Рашель описывает вечер, когда Бенито впервые пригласил ее в театр. Он привез ее обратно в гостиницу и потребовал, чтобы ему разрешили жить с ней. Но его отец и ее мать не желали и слышать об этом. Тогда Бенито вынул пистолет и заявил, что застрелит себя и ее, если они встанут на его пути.

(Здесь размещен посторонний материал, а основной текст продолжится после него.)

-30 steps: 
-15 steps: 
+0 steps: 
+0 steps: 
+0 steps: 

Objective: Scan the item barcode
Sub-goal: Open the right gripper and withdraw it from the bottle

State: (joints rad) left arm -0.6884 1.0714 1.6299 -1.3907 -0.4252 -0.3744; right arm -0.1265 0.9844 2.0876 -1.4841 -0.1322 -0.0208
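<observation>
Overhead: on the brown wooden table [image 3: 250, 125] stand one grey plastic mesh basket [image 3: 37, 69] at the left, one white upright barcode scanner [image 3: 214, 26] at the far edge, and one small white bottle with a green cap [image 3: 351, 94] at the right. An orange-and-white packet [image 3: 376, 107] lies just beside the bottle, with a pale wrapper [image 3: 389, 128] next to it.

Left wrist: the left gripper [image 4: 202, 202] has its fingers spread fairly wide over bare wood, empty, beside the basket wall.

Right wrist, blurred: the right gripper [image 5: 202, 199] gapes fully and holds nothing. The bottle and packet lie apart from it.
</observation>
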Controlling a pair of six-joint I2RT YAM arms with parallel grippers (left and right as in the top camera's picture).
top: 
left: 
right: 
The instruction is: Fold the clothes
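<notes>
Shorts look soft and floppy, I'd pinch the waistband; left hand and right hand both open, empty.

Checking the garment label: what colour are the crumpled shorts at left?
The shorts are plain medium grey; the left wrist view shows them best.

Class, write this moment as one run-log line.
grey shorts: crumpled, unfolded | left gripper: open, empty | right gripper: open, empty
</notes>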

Они уступили, и спустя несколько дней Муссолини снял две комнаты в сыром и полуразвалившемся «палаццо» на Виа Меренда. «В один из вечеров мы переехали, — писала впоследствии Рашель. — Помню, каким он был усталым и счастливым — хотя и несколько неуверенным в том, какова будет моя реакция, потому что бумаги для регистрации брака еще не были готовы. Но я разобралась в ситуации. Передо мной был избранник моего сердца, с нетерпением ожидавший единственного дара, который я могла ему преподнести — мою любовь. Его молодое лицо уже прорезали морщины — результат повседневной борьбы. Колебаний не было. Я пошла с ним».
2
В течение всей жизни Муссолини преследовала мысль о так называемой «демографической проблеме Италии». Когда немецкий писатель Эмиль Людвиг высказал ему в 1932 году свои соображения о том, что «мальтузианство нужнее в Италии, чем в какой-либо другой стране», он «вспылил». Никогда ранее и после этого, — отмечал Людвиг, — я не видел, чтобы он настолько потерял самообладание. Произнося слова в два раза быстрее обычного, он метал в меня свои аргументы, как реактивные снаряды. «Мальтус! Мальтус с экономической точки зрения — банкрот, а с политической — преступник! Уменьшение населения несет за собой нищету! Когда население Италии составляло всего шестнадцать миллионов, страна была беднее, чем сейчас, когда в стране проживает сорок два миллиона человек».